We were recently retained by a client who survived an incredibly tragic and violent auto accident, after which she was hospitalized with broken bones and numerous other injuries. In addition to her physical pain, she now also suffers psychological after-effects from the accident, including anxiety, PTSD, and difficulty sleeping among others. Her medical bills total about half of the driver's relatively high policy limit, which means her recovery for pain and suffering likely won't be nearly enough considering what she's been through and will continue to go through.
Insurance companies aren't interested
in paying you fairly or quickly after an injury.

For reasons I'll explain, the other driver's insurance company has still not paid the policy limit even though it is now nearly five months after the accident. Despite knowing the facts of her injuries and having access to the bills, the company delayed, saying they needed to get their own copies of the medical records. That has taken an untold amount of time while our client's bills have piled up and, in some cases, went to collection.
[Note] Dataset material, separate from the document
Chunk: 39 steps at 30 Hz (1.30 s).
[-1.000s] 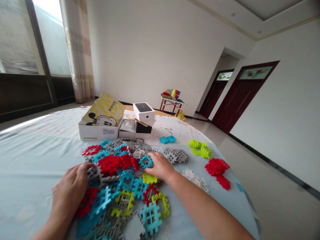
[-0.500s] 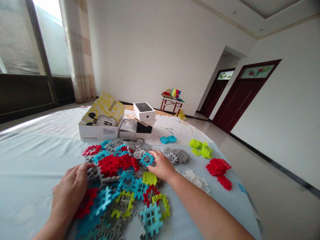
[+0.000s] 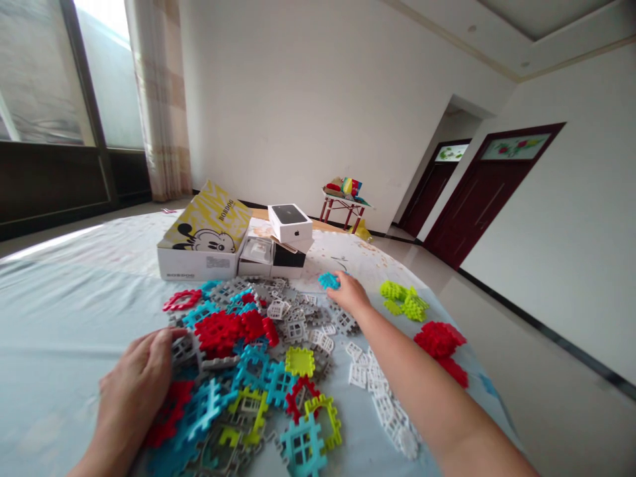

I believe this is nothing more than a delay tactic designed to pay her as little as possible while earning as much interest on the policy proceeds as possible. This is not uncommon.

Fed up with arguing with this insurance company, stressed beyond the breaking point, and still suffering from the accident, our client retained us to take on the insurer for her. While we've only just gotten involved, I have little doubt we will be able to 1) get her the full policy limits relatively quickly; and 2) negotiate her medical bills down dramatically so as to ensure her total recovery is at least equal to and likely better than what she'd have gotten if she hadn't hired us.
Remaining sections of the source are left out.